Task prompt: Entries follow. Give back exactly the lines starting at the one containing "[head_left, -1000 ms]" and ending at the one containing "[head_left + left", and no other lines.

(Items from a dataset)
================================

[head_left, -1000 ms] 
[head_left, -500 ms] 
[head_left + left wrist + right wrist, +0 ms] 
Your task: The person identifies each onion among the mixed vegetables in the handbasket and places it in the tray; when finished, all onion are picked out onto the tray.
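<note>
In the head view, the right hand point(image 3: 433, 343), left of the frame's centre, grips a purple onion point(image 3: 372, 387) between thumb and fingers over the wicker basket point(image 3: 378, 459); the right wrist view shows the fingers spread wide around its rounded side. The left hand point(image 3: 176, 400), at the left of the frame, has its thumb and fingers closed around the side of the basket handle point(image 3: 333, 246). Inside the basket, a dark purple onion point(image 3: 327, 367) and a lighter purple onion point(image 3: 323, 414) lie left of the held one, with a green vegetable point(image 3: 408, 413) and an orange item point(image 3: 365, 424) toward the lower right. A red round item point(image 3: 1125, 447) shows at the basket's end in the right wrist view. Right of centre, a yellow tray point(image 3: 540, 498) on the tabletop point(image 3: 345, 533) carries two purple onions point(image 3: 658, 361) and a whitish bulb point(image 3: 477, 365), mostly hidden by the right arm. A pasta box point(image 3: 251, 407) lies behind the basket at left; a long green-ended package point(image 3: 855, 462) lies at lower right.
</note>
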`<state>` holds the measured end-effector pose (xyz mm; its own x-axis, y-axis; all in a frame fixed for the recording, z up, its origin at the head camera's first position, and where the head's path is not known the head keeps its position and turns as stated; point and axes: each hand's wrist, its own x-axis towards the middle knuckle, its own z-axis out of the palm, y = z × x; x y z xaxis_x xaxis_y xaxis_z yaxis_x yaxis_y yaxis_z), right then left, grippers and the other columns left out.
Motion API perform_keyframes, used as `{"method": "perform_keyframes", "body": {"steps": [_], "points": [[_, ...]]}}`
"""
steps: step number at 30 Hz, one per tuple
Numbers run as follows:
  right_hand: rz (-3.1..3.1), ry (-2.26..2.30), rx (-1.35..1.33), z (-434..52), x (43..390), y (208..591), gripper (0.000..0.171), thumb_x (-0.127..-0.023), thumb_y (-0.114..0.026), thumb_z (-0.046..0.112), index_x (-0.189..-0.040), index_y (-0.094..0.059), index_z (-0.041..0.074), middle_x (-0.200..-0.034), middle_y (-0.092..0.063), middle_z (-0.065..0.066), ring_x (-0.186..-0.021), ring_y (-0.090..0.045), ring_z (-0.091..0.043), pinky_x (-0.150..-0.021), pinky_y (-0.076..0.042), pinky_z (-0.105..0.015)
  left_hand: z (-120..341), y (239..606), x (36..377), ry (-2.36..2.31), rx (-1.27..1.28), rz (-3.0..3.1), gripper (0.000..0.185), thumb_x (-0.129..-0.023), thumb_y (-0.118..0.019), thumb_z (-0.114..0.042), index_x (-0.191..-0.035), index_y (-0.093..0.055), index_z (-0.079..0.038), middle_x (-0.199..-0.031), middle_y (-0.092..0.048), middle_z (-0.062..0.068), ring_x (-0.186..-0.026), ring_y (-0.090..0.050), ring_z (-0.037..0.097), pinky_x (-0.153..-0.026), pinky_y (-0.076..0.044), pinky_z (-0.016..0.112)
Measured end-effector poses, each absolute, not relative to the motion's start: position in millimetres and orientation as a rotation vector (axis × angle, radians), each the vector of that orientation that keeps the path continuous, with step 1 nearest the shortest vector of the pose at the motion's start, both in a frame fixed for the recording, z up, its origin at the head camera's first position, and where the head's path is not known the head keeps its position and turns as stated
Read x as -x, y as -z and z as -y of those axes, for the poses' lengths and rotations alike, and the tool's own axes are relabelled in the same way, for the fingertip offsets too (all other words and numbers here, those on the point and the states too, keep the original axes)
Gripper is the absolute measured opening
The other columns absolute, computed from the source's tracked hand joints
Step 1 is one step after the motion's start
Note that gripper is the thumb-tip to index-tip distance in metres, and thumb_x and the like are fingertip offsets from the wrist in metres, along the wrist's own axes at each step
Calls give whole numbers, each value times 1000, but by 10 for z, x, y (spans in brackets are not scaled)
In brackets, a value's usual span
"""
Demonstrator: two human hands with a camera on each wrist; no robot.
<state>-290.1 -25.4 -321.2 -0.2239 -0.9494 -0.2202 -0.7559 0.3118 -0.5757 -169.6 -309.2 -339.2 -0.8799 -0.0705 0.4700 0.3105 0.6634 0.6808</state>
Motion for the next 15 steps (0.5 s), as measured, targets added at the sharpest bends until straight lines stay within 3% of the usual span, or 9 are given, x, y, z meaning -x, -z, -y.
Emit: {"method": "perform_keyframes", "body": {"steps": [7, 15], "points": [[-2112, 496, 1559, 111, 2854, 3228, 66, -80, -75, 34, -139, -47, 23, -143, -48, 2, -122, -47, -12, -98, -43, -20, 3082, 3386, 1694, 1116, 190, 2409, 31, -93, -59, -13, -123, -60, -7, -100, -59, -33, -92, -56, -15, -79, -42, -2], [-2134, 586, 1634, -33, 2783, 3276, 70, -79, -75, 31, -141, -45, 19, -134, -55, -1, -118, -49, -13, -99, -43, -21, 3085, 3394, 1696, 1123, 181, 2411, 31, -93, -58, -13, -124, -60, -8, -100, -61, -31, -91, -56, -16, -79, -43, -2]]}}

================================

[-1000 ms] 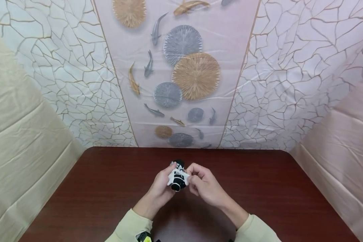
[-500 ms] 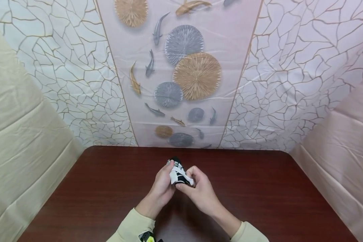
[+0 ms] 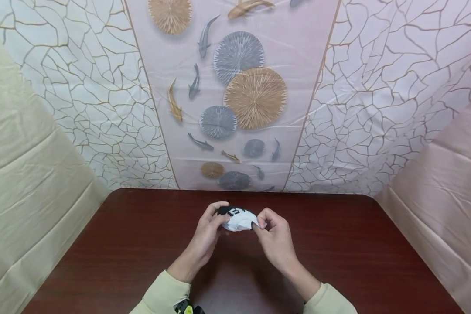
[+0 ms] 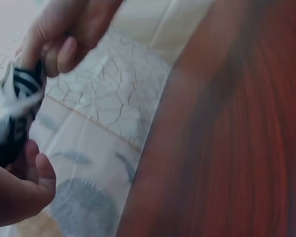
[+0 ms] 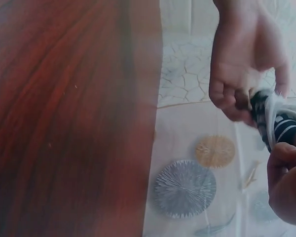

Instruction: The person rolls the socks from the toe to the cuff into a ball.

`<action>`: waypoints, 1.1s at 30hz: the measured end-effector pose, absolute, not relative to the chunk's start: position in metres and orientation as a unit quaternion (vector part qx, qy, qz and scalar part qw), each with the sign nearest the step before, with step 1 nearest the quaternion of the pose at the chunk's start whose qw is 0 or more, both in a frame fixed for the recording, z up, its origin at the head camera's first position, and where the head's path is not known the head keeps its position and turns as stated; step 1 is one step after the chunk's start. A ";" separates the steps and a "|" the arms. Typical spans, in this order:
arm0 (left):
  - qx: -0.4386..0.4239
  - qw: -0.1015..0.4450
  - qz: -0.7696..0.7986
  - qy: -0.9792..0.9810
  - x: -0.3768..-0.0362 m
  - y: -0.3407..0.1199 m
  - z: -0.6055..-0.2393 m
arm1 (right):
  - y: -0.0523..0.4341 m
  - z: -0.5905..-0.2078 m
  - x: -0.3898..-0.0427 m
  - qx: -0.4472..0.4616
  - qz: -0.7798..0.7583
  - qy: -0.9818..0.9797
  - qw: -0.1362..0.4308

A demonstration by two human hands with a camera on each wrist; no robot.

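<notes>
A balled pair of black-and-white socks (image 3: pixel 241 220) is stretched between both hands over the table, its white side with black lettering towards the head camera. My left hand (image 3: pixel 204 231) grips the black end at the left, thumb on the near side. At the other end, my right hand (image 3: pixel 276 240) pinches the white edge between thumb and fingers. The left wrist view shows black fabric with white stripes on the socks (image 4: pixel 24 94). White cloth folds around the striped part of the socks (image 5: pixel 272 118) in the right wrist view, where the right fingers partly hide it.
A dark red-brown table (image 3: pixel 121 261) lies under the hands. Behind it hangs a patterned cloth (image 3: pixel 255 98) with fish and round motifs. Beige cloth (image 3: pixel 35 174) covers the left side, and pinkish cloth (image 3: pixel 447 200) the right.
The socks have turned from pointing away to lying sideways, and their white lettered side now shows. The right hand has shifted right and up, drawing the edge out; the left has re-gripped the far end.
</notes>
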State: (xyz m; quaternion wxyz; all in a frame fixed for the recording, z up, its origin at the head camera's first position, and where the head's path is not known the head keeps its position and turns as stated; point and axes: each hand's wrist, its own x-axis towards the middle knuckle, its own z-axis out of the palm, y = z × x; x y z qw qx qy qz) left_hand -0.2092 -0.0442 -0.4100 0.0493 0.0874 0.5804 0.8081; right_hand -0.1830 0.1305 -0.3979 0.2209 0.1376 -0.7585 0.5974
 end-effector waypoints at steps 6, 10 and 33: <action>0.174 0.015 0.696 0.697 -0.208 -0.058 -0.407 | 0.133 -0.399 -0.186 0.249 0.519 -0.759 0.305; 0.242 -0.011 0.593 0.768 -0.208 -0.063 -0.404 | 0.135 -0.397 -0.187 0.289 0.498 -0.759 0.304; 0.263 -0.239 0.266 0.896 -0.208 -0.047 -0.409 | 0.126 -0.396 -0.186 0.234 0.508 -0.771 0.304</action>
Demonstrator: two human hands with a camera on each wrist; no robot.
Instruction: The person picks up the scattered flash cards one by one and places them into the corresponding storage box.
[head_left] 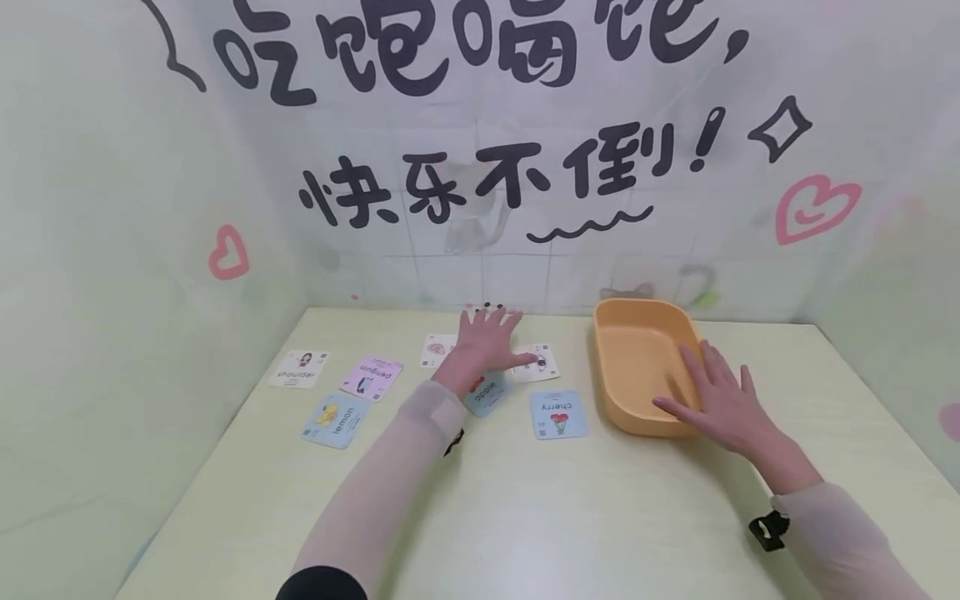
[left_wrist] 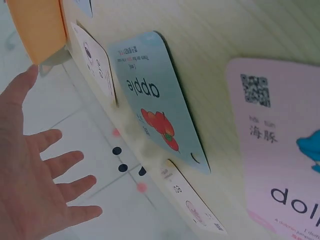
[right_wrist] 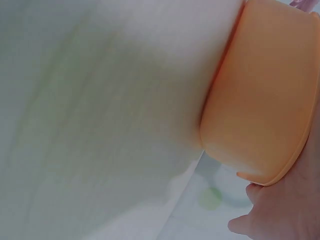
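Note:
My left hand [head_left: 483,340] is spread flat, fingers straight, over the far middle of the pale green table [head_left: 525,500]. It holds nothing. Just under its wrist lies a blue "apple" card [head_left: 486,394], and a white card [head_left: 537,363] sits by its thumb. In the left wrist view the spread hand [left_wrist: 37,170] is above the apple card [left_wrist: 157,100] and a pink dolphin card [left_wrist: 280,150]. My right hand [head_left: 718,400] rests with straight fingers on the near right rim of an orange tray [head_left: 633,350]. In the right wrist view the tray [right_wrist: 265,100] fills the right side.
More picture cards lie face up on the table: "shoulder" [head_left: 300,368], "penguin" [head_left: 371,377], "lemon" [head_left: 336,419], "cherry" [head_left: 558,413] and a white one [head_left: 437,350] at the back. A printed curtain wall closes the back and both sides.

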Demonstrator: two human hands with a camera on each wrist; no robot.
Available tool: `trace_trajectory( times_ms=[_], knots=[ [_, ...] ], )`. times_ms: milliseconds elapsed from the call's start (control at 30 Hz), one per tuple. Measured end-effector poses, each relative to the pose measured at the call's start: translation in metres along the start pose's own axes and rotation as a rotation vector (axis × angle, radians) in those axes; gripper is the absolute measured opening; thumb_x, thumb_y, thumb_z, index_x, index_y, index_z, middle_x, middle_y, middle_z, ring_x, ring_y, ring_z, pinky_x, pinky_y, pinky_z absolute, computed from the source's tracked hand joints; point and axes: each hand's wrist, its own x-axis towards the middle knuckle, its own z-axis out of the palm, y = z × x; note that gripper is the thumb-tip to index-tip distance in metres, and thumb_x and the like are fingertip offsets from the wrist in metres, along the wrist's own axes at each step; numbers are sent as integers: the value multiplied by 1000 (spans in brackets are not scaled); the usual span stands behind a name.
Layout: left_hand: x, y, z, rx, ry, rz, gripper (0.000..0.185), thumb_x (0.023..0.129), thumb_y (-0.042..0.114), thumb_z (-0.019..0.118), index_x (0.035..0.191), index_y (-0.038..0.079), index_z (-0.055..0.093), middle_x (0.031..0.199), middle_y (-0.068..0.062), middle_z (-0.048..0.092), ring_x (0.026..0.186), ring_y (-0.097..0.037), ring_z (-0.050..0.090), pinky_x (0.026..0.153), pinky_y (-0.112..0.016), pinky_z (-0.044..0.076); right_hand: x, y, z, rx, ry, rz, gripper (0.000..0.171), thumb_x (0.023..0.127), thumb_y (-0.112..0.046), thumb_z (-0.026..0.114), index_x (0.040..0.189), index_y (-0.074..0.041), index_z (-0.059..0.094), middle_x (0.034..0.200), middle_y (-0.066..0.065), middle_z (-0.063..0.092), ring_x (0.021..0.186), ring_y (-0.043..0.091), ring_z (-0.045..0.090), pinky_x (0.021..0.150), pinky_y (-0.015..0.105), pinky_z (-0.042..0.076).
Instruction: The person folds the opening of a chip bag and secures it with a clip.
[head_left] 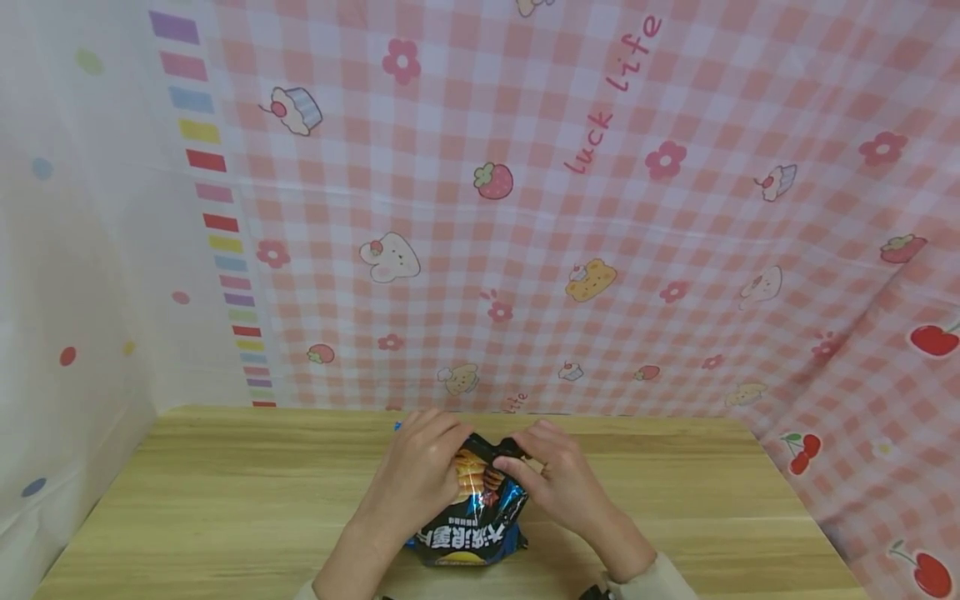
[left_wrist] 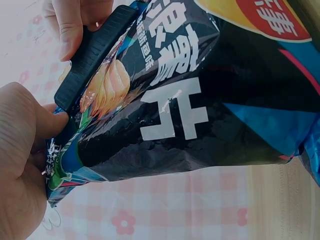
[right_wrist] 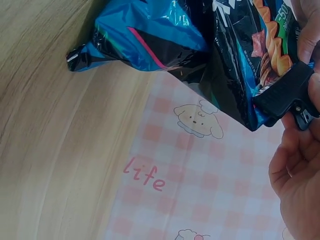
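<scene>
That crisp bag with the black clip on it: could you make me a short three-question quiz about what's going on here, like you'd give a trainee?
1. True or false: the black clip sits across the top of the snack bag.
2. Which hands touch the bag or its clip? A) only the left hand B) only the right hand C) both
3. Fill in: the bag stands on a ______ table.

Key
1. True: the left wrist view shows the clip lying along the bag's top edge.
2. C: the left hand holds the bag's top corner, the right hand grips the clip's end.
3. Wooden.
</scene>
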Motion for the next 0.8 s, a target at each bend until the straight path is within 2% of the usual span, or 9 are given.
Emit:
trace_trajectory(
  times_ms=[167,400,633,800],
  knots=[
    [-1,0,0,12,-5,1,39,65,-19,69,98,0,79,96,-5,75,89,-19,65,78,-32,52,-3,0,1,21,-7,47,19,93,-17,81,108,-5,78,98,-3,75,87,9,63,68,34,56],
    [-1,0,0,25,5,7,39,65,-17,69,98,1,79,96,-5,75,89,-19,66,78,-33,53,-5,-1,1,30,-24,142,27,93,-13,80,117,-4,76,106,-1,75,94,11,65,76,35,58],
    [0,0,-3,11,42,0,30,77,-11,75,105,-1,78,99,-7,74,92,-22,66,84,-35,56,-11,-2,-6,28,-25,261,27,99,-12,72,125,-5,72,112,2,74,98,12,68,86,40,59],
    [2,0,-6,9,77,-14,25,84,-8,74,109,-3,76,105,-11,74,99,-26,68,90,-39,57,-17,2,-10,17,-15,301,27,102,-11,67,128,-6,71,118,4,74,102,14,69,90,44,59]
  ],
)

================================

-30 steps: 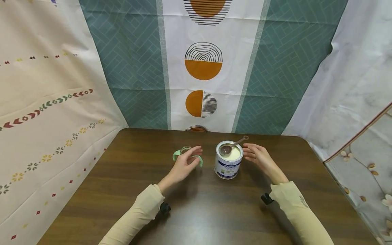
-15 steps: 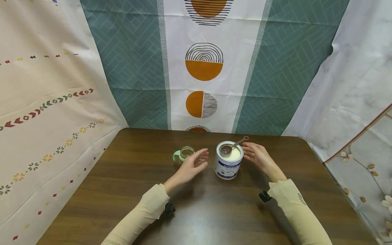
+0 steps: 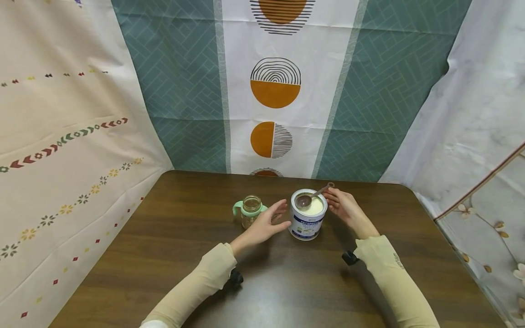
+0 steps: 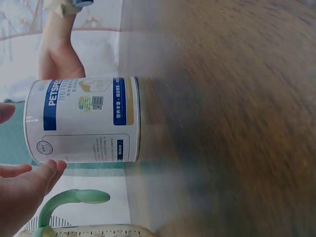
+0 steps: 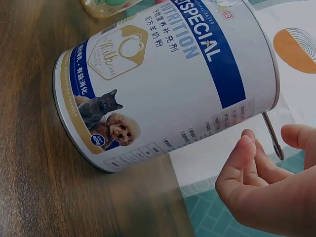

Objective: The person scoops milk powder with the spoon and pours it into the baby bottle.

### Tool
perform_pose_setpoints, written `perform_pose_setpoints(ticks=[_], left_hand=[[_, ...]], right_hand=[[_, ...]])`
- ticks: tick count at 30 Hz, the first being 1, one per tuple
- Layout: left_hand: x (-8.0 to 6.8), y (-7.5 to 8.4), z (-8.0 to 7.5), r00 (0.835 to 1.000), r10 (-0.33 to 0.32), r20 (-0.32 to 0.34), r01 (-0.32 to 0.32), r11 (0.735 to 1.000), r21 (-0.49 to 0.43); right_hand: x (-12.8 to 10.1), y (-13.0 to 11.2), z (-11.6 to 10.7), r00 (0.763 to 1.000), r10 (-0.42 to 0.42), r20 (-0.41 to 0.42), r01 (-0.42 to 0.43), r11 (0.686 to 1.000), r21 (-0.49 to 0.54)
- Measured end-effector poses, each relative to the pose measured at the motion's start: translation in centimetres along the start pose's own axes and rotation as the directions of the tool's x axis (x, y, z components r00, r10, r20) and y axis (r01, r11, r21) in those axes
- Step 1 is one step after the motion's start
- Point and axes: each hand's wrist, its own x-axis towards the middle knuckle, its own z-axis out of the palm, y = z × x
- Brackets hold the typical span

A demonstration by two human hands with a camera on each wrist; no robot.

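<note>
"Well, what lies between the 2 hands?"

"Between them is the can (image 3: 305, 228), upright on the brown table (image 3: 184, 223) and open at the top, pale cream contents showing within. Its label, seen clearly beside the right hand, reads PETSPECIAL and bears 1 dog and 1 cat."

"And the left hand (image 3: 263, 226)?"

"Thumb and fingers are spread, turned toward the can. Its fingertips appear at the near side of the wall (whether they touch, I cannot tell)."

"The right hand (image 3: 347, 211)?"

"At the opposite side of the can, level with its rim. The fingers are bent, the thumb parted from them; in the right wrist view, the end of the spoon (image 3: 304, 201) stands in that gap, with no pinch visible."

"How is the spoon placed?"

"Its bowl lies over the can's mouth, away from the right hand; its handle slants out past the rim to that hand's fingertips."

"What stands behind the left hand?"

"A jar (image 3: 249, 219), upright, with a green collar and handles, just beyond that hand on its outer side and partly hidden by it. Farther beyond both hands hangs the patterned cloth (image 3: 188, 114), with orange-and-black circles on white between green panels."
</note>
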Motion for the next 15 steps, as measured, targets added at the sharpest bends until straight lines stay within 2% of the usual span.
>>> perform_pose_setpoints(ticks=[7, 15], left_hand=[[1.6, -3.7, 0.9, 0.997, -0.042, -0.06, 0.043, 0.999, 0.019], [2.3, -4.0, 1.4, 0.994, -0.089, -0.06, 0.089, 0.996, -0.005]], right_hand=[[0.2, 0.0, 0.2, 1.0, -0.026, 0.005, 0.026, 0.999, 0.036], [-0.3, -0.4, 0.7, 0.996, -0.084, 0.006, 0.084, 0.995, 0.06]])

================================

Completed exercise:
[head_left, -1000 ms] 
[head_left, -500 ms] 
[head_left + left wrist + right wrist, +0 ms] 

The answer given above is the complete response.